En réponse aux messages du type “Ne te montre pas trop”, “Sois transparent”, “Ne gêne pas les autres”, etc. cette permission peut vous aider si vous avez des difficultés à prendre votre place dans un groupe ou plus largement dans la société. Exister aux yeux du monde c’est aussi être présent à l’autre comme à soi. C’est se manifester quand c’est nécessaire, partager son point de vue avec d’autres ou encore se poser sans s’imposer face à l’autre.

En vous donnant cette permission, vous faites un premier pas sur un autre chemin de développement personnel : celui de l’affirmation de soi.

  • Je me donne la permission d’être moi-même

En réponse à des messages du type “Ne montre pas ta particularité”, “Fais comme tout le monde”, “Fonds-toi dans la masse”, “N’essaye pas de te montrer original”, “Suis la route que nous avons suivie ou que nous avons tracée pour toi”, etc. cette permission peut vous aider si vous avez la sensation que vous jouez un rôle dans ce grand théâtre qu’est la vie quotidienne. Or, vous savez au fond de vous que vous aspirez à autre chose, que vous êtes fait pour autre chose, et que cette “autre chose” correspond précisément à QUI vous êtes.

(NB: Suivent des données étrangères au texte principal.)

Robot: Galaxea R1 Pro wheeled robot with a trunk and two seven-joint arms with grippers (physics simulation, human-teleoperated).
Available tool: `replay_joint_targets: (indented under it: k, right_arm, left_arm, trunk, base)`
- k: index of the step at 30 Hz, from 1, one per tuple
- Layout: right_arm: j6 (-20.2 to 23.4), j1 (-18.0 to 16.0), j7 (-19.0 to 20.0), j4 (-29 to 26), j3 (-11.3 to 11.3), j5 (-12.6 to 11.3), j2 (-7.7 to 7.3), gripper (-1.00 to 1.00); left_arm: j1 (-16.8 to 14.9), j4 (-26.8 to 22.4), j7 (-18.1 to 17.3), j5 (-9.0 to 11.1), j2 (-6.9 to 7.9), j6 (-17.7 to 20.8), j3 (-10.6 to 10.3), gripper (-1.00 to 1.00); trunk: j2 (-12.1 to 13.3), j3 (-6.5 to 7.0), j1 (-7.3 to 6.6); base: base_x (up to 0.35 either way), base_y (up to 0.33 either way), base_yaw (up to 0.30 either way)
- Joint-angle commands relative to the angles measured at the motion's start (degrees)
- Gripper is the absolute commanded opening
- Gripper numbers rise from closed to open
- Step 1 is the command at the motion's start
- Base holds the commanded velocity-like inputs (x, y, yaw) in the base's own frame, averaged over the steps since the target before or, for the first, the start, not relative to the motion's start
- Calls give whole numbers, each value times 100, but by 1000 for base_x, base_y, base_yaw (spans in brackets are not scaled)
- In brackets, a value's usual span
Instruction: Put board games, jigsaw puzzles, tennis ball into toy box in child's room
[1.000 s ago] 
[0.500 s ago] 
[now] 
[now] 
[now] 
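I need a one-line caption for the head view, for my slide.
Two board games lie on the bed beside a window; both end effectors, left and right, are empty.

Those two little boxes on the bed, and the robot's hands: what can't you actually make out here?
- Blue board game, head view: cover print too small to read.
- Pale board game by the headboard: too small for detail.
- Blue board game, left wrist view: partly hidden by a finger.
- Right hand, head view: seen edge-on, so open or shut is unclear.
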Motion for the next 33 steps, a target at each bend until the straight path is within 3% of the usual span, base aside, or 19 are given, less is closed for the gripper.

En vous donnant cette permission, vous faites un premier pas sur un autre chemin de développement personnel : celui de l’alignement entre qui vous êtes et ce que vous faites.

  • Je me donne la permission d’être enfant

En réponse à des messages du type “Ne fais pas l’enfant”, “Sois sérieux”, “Cesse de t’amuser et d’être spontané”, etc. cette permission peut vous aider si vous avez parfois du mal à vous lâcher, à être spontané, à prendre du plaisir en vous amusant ou tout simplement à vous amuser. Elle peut aussi vous permettre de vous montrer un peu plus insouciant sur des sujets qui vous “bouffent la vie” parce que vous les considérez comme sérieux. Combien de clients m’ont dit vouloir être parfois “un peu plus insouciants” sur certains aspects de leur vie !!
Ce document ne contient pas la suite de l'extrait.